The Babel Routing Protocol [RFC6126bis] does not contain any means to authenticate neighbours or protect messages sent between them. Because of this, an attacker is able to send maliciously crafted Babel messages which could lead a network to route traffic to an attacker or to an under-resourced target causing denial of service. This documents specifies a mechanism to prevent such attacks, using Datagram Transport Layer Security (DTLS) [RFC6347].

1.1. Specification of Requirements

The key words "MUST", "MUST NOT", "REQUIRED", "SHALL", "SHALL NOT", "SHOULD", "SHOULD NOT", "RECOMMENDED", "NOT RECOMMENDED", "MAY", and "OPTIONAL" in this document are to be interpreted as described in BCP 14 [RFC2119] [RFC8174] when, and only when, they appear in all capitals, as shown here.

1.2. Applicability

The protocol described in this document protects Babel packets with DTLS. As such, it inherits the features offered by DTLS, notably authentication, integrity, replay protection, confidentiality and asymmetric keying. It is therefore expected to be applicable in a wide range of environments.

There exists another mechanism for securing Babel, namely Babel HMAC authentication [BABEL-HMAC]. HMAC only offers basic features, namely authentication, integrity and replay protection with a small number of symmetric keys.

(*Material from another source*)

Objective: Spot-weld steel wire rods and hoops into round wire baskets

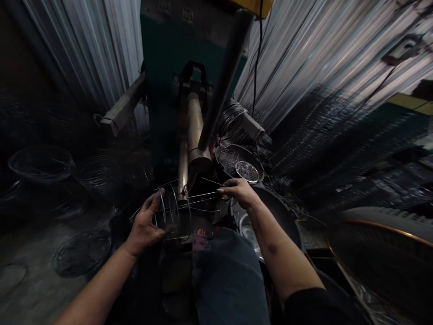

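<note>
My left hand grips the left end of a round wire frame, a cage of thin metal rings and rods. At the frame's right side, my right hand is closed with thumb and fingers pinching thin metal rods. The lower rod-shaped electrode of a green machine reaches down to the frame; whether they touch I cannot tell. Just above sits a thicker brass-coloured cylinder with a dark slanting bar fixed to it.
Right of the machine a round pan holds small wire pieces and a shiny dish. A larger basin stands below my right forearm. Wire baskets lie at left. Coiled wire hangs behind. A copper-rimmed round object stands at right.
</note>
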`<state>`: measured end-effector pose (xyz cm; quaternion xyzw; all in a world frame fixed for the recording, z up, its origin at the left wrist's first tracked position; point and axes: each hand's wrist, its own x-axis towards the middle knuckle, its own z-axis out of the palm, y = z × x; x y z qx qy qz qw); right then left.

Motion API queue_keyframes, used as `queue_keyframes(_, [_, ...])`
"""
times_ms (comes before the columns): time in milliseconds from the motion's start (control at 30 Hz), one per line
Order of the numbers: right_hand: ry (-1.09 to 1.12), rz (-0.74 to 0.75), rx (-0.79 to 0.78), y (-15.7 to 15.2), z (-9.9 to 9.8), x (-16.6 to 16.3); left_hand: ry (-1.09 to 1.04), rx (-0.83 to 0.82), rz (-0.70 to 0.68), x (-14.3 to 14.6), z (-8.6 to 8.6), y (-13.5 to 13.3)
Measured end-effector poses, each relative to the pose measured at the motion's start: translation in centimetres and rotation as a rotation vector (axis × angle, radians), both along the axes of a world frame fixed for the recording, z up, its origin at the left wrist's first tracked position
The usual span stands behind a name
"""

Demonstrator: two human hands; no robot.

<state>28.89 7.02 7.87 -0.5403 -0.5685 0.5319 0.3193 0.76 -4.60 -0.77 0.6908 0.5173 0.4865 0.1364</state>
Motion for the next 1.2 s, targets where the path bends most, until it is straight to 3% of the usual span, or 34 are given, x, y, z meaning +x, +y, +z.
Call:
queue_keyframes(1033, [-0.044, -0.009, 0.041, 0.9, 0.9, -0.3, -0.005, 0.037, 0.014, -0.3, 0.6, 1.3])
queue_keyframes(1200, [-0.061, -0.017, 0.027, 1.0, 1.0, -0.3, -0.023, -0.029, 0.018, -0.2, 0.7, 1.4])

Since HMAC authentication is simpler, requires fewer changes to the Babel protocol, and avoids a dependency on DTLS, its use is RECOMMENDED in deployments where both protocols are equally applicable.

2. Operation of the Protocol

Babel over DTLS requires some changes to how Babel operates. First, DTLS is a client-server protocol, while Babel is a peer-to-peer protocol. Second, DTLS can only protect unicast communication, while Babel packets can be sent over to both unicast and multicast destinations.

2.1. DTLS Connection Initiation

Babel over DTLS operates on a different port than unencrypted Babel. All Babel over DTLS nodes MUST act as DTLS servers on a DTLS port, and MUST listen for unencrypted Babel traffic on an unencrypted port, which MUST be distinct from the DTLS port. The default port for Babel over DTLS is registered with IANA as the "babel-dtls" port (UDP port TBD), and the unencrypted port is registered as the "babel" port (UDP port 6696). Nodes SHOULD use these default ports.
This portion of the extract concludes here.